Reflecting on the lack of objects on the Skirrid led to ideas of re-populating it with these objects – investing it with something of the social, industrial, natural exchanges that it has been protected from. I thought of the old stories of people taking soil from the holy mountain of the Skirrid in order to sprinkle it in significant places – a garden, a grave. I felt the Skirrid was somehow sacred to our project, as the chosen place, and that the areas I was walking were profane in this context as well as being seen so in the old story. Caroline and I had taken tiny soil samples at key points on our Skirrid walk: perhaps I would sprinkle my soil samples in the places these objects were found: in ArcadeCardiff I combined found objects, soil and images of the mountain.
 
Meanwhile, I revisited the Skirrid, wondering about the difference of experiencing it together with and apart from Caroline.

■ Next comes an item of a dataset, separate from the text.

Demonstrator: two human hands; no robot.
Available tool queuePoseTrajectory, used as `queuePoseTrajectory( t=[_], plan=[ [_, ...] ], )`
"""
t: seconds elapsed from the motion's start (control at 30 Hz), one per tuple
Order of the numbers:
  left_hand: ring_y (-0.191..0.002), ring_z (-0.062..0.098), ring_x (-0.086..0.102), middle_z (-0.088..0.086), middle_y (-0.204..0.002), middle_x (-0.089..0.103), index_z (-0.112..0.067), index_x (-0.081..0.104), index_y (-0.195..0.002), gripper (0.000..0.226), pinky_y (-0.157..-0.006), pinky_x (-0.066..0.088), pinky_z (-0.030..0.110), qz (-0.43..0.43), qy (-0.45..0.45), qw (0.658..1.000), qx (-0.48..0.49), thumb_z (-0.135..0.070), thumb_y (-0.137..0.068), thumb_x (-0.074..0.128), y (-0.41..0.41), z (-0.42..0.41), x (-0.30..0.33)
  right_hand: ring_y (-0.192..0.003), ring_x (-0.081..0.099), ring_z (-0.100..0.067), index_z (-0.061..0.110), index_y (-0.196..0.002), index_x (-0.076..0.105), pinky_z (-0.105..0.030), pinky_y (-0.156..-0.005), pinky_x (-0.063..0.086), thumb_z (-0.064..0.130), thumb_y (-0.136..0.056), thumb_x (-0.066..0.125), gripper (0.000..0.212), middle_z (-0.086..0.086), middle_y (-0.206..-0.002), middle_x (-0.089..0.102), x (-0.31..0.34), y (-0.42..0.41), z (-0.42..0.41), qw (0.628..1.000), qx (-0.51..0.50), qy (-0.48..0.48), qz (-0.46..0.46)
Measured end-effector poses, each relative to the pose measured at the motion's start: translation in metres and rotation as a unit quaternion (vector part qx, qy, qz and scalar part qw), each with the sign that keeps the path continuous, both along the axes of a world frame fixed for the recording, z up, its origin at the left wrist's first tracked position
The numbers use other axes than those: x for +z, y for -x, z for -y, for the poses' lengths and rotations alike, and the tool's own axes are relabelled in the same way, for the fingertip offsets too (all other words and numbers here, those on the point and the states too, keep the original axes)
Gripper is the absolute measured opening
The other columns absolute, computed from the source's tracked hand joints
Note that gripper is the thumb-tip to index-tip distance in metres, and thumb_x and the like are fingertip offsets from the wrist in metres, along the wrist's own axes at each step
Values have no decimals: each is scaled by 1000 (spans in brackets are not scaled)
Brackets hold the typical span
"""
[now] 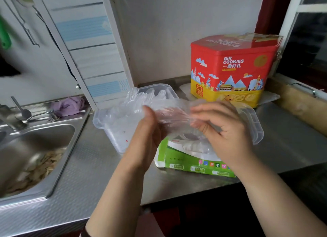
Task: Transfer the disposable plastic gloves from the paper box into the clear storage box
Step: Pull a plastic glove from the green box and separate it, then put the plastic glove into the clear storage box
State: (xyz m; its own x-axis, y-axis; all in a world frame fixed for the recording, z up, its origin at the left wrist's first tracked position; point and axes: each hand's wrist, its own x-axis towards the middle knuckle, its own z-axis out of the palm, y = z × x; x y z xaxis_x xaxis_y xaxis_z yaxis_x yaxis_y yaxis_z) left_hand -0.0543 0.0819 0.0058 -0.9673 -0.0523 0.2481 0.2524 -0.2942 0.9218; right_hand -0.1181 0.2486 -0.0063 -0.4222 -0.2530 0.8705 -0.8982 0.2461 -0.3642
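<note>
Left hand [150,128] and right hand [224,128] pinch a thin, limp, slippery wad of disposable plastic gloves [169,112] with curled fingers [203,111], above green paper box [192,160], clear storage box [113,130] at 9 o'clock; best pinched as a bunch.

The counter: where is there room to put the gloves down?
Bare steel lies on the counter between the sink and the clear storage box, and right of the lid. It is crowded around the paper box and cookie tin.
</note>
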Motion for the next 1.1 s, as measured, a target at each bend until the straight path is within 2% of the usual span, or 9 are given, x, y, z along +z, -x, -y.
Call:
queuePoseTrajectory(
  t=[0.17,0.27,0.4,0.5,0.63,0.77,0.87,1.0,1.1],
  plan=[
    [-54,11,56,4,-71,66,-6,71,-92,10,-52,47,20,-14,124,973,196,-12,-92,63,12,-9,9,-128,43,-23,7,-131,55,-28,-111,30,45,-79,67,65,-9,-136,48,-22,-4,6,994,-94,-57,-4],
    [-44,10,51,-5,-74,66,-17,69,-100,18,-46,46,23,-72,256,940,213,-6,-97,55,18,-10,11,-140,29,-29,4,-142,35,-42,-116,26,54,-78,69,88,-12,-147,31,-36,-18,12,988,-150,-41,-9],
    [-54,12,60,-14,-86,64,-29,63,-113,30,-56,51,26,-129,411,879,206,-10,-98,46,24,-10,21,-144,23,-36,4,-146,22,-57,-113,26,53,-87,62,87,-15,-151,24,-58,-31,28,975,-211,-59,-43],
    [-63,21,66,-14,-96,69,-30,56,-112,29,-58,51,26,-191,401,879,173,-9,-99,39,26,-4,33,-146,15,-36,10,-149,14,-58,-116,17,39,-86,69,88,-12,-157,12,-64,-30,43,958,-266,-90,-57],
    [-51,19,55,-10,-81,62,-38,47,-99,21,-47,42,20,-223,333,890,216,-20,-101,36,29,10,42,-149,5,-30,16,-151,10,-62,-115,12,25,-79,77,99,-7,-158,6,-43,-14,59,949,-279,-111,-92],
    [-43,17,46,-5,-68,49,-31,54,-93,14,-36,39,24,-172,224,902,326,-25,-97,42,38,34,56,-149,3,-25,15,-153,17,-58,-117,5,17,-83,67,86,-3,-161,13,-7,6,79,942,-243,-195,-127],
    [-41,12,51,-2,-74,58,-21,52,-107,11,-38,43,25,-86,255,884,382,-15,-100,45,48,63,67,-147,16,-25,13,-148,36,-52,-118,12,5,-89,47,60,-3,-158,27,14,25,102,940,-198,-224,-166],
    [-75,20,61,-1,-90,69,-23,44,-127,29,-63,48,36,12,430,774,464,-21,-98,47,61,105,62,-147,21,-24,13,-143,44,-45,-119,14,1,-88,26,59,-3,-156,32,35,44,128,906,-117,-373,-162],
    [-88,31,57,8,-101,68,-25,39,-132,37,-67,38,36,106,545,683,475,-21,-97,49,69,126,53,-146,20,-22,21,-149,33,-36,-116,19,0,-94,34,59,0,-159,25,42,55,140,862,-39,-506,7]
  ],
)
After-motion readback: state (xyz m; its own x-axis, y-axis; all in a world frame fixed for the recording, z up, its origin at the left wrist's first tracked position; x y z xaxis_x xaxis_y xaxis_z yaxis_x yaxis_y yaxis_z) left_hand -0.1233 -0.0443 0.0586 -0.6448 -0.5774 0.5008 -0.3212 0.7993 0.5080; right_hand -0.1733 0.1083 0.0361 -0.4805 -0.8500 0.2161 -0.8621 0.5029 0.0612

I found myself circumnavigating the mountain, taking photos and sketching. Back in the studio, I thought about how once more I’d taken the long view - looking in at the mountain rather than out from it - a different perspective to the experience Caroline had shared. I tried to convey something of this different relationship to and perception of the Skirrid in oil paint on gleaned cats eyes. Viewed through a range of magnifying devices mounted in found metal objects from areas outside the Skirrid boundary.
  
Click here to see more of the paintings with the viewing devices 


The theme of resilience underpinned the project. The need to be resiliant can feel like a new tyranny, but in this project helped us think how place, systems, objects, a community and an artist are affected by and respond to change and challenge. My thinking and artworks was influenced by contacts with and conversations with all those involved with the collaboration, but also by systemic psychotherapeutic concepts of positioning and Merlau Ponty's Phenomenology of Perception.